* Work required
Print, from the listing below, the lines starting at the line containing "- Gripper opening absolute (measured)" and ending at the line containing "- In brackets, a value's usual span", exactly as they stand, and print nothing else.

* Raw data

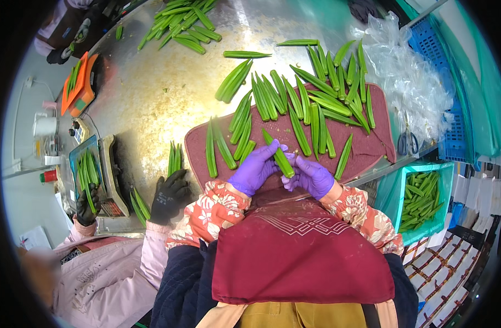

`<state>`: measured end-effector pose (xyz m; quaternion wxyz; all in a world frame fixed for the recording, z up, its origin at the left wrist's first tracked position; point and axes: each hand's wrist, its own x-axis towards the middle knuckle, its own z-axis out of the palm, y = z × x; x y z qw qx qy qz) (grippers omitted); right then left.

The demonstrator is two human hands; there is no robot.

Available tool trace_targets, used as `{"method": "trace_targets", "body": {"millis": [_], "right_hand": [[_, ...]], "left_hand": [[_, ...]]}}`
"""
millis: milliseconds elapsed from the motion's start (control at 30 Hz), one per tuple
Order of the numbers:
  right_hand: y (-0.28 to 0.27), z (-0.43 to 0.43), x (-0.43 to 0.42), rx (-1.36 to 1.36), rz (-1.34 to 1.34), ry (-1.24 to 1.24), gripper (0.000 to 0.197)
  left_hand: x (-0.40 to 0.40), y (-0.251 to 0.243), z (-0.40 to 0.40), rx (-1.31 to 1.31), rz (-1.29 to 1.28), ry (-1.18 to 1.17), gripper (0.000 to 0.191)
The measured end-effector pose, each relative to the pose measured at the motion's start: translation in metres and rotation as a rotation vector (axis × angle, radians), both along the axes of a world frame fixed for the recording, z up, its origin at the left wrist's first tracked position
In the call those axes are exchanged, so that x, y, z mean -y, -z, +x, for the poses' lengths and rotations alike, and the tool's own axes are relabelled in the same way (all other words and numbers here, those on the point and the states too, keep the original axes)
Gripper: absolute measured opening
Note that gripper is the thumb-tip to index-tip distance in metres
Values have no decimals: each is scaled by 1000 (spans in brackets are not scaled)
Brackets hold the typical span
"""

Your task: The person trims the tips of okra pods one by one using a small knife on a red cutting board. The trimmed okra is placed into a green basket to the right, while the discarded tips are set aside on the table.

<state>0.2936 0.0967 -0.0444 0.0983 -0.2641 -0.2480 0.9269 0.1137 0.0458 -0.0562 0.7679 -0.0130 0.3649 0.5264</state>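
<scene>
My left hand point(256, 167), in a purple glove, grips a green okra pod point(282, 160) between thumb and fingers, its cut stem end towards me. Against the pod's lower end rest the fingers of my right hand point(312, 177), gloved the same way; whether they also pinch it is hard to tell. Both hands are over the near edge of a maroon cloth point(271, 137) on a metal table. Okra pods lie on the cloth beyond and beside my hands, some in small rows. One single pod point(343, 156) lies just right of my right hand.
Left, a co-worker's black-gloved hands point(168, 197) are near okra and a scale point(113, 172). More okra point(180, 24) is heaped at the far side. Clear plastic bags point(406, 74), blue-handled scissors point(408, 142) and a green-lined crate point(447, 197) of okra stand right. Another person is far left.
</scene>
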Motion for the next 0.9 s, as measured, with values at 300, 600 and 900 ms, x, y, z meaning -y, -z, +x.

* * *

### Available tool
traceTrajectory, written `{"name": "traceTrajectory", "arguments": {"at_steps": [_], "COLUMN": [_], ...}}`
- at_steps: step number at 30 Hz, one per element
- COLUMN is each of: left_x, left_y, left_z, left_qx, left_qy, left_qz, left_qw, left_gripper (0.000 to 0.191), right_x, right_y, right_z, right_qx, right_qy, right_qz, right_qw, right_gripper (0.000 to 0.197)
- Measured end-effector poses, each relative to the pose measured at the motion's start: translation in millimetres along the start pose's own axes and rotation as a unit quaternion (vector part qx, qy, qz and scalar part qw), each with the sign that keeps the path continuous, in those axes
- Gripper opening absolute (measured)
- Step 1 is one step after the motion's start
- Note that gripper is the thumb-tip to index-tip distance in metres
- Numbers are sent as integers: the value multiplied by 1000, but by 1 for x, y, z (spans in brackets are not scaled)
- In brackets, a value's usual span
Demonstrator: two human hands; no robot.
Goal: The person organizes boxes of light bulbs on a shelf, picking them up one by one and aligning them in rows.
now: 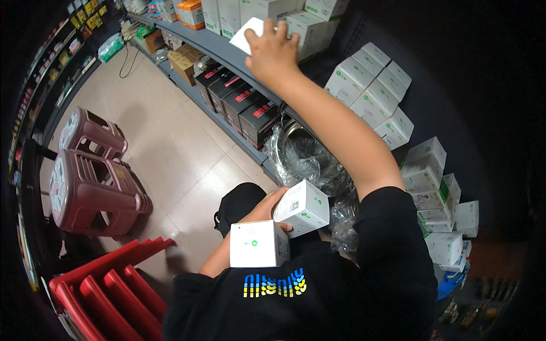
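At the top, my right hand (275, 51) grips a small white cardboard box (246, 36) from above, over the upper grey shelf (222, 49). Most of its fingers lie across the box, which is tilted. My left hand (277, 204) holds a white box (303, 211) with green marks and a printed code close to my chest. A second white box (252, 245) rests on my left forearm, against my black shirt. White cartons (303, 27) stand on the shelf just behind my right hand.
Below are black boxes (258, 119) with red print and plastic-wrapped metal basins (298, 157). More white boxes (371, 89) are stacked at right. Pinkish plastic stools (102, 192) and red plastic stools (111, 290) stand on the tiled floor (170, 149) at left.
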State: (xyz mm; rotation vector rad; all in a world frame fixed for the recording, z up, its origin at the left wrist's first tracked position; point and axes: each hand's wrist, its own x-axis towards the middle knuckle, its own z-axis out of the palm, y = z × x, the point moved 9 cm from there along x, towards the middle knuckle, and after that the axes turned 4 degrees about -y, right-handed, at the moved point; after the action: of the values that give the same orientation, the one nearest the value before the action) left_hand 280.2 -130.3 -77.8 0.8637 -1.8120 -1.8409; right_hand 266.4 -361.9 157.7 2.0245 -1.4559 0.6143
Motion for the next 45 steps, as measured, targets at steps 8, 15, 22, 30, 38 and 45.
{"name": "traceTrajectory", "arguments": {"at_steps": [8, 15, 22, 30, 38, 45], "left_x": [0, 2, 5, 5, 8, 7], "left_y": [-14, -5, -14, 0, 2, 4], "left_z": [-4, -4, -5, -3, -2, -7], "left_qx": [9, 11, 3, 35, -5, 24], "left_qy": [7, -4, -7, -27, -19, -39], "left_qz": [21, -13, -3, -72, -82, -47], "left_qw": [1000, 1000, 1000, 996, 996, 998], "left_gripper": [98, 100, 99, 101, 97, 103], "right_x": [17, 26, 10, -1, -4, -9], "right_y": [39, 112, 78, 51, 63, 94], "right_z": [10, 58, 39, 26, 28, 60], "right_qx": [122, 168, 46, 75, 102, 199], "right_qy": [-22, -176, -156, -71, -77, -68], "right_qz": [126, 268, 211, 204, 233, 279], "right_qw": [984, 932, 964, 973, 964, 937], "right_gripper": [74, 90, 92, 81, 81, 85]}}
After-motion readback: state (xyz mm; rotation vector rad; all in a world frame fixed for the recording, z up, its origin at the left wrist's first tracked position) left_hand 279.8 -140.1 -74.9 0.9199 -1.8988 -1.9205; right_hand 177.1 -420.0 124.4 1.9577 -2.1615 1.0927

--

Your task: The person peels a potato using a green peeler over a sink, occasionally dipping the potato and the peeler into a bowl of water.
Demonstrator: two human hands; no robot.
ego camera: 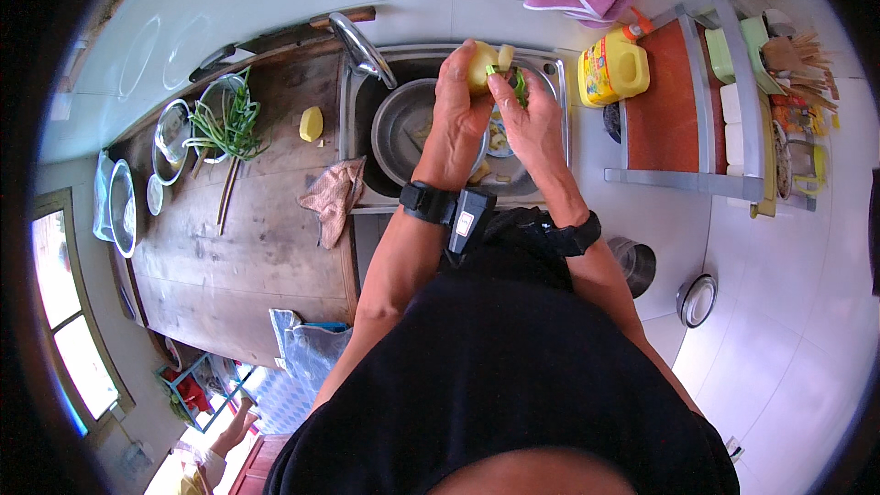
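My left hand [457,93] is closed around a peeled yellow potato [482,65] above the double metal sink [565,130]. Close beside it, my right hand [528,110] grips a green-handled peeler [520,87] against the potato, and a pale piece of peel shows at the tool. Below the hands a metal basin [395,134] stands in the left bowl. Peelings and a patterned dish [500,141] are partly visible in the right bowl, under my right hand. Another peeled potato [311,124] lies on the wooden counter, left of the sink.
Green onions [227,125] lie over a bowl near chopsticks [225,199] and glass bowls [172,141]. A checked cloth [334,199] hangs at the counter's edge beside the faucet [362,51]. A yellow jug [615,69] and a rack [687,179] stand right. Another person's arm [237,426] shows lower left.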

* Answer section
- Gripper opening absolute (measured)
- Step 1 is one step after the motion's start
- Note that gripper is the thumb-tip to index-tip distance in metres
- Numbers are sent as integers: the value multiplied by 1000, but by 1 for x, y, z (spans in brackets are not scaled)
- In brackets, a value's usual span

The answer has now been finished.